L'ONG a recensé 74 cas présumés de tortures. La junte au pouvoir dément tout recours à ces pratiques.

Deux représentants de l'organisation de défense des droits de l'homme devaient présenter ce mercredi 28 septembre 2016 à Bangkok, un rapport passant en revue 74 cas présumés de tortures par la police ou l'armée.

Mais "les autorités nous ont prévenus que si des représentants d'Amnesty International prenaient la parole, ce serait une violation du code du travail", a expliqué à l'AFP Omar Waraich, porte-parole d'AI qui avait fait le déplacement dans la capitale thaïlandaise.

Des représentants de la police et du ministère du Travail se sont déplacés jusqu'à l'hôtel où la conférence devait être organisée, juste avant qu'elle ne débute, pour exprimer oralement cette menace, a expliqué Amnesty International.

La junte militaire au pouvoir depuis un coup d'Etat en mai 2014 a assuré à l'AFP ne pas être à l'origine de l'affaire. Elle a aussi fermement démenti tout recours à la torture: "les informations qu'ils ont sur des tortures doivent dater d'il y a dix ou vingt ans", a assuré Winthai Suvaree, porte-parole de la junte.

Amnesty International affirme quant à elle avoir écrit ce rapport sur la base de six missions réalisées depuis le coup d'Etat, à travers tout le pays. Le rapport évoque des affaires datant du début des années 2000, mais aussi nombre de cas datant d'après le coup d'Etat.

Ce rapport, intitulé “Make Him Speak by Tomorrow”: Torture and Other Ill-Treatment in Thailand, fournit des informations sur 74 affaires de torture et d’autres formes de mauvais traitements aux mains de soldats et de policiers, et notamment de cas de passage à tabac, d’asphyxie au moyen de sacs en plastique, de strangulation manuelle ou avec une corde, de simulacre de noyade, de décharges électriques sur les parties génitales et d’autres formes d’humiliation.
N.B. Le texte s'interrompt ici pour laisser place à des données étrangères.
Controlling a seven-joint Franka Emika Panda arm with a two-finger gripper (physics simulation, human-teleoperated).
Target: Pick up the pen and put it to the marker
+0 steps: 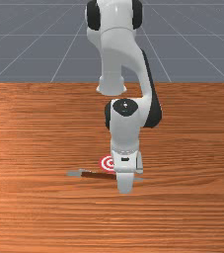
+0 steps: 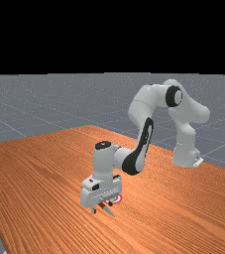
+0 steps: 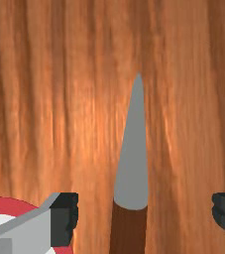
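Observation:
In the far view my gripper (image 2: 102,207) is low over the table, its fingers wide apart. Seen from the front, the pen (image 1: 97,175) lies across the table, brown in the middle with grey ends; my hand hides part of it. The marker (image 1: 105,163), a red and white ringed disc, is just behind the pen and partly covered by the hand. In the wrist view my gripper (image 3: 144,218) stands open on both sides of the pen (image 3: 134,163), touching neither side. One finger overlaps the marker (image 3: 5,204).
The orange-brown wooden table (image 1: 44,217) extends all round the pen and marker. In the far view the arm's base (image 2: 185,156) stands to the right, and the forearm reaches over the table from there.

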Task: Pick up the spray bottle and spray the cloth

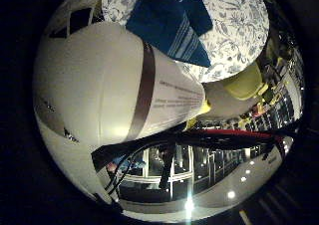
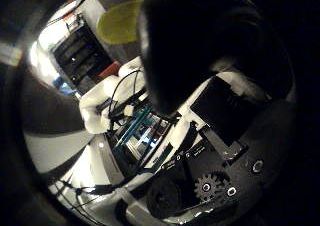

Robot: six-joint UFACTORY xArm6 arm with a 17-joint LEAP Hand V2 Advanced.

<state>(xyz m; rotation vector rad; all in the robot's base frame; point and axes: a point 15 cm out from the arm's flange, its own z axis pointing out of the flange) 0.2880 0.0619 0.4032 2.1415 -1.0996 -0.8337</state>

« La Thaïlande peut bien affirmer sévir contre la torture, les actes en disent plus long que les paroles. Enhardis par des lois qu’ils ont conçues, les dirigeants militaires thaïlandais ont permis à une culture de la torture de proliférer, sans que les auteurs ne soient tenus de rendre des comptes et sans que les victimes ne puissent obtenir justice », a déclaré Rafendi Djamin, directeur pour l’Asie du Sud-Est et le Pacifique à Amnesty International.

Plusieurs conférences interdites

Ce n'est pas le premier débat "empêché", sous divers motifs, en Thaïlande. De précédentes présentations de rapports, notamment d'ONG dénonçant les détentions abusives depuis le coup d'Etat, ont également été interdites.

Les manifestations à caractère politique restent interdites et de nombreux opposants ont été soumis à des détentions secrètes de plusieurs jours. Plusieurs risquent des peines de prison ferme pour rassemblements illégaux.

Trois militants des droits de l'Homme sont poursuivis pour "diffamation" par l'armée, pour un rapport sur le recours des militaires à la torture dans l'extrême sud de la Thaïlande, en proie à une insurrection séparatiste musulmane.

Depuis plus de 50 ans, Amnesty International ne cesse de dénoncer les gouvernements qui pratiquent la torture et aide les victimes à obtenir justice et réparations. Depuis 2014, Amnesty International mène à nouveau une campagne pour que les Etats respectent la Convention en adoptant des garanties contraignantes pour protéger les victimes.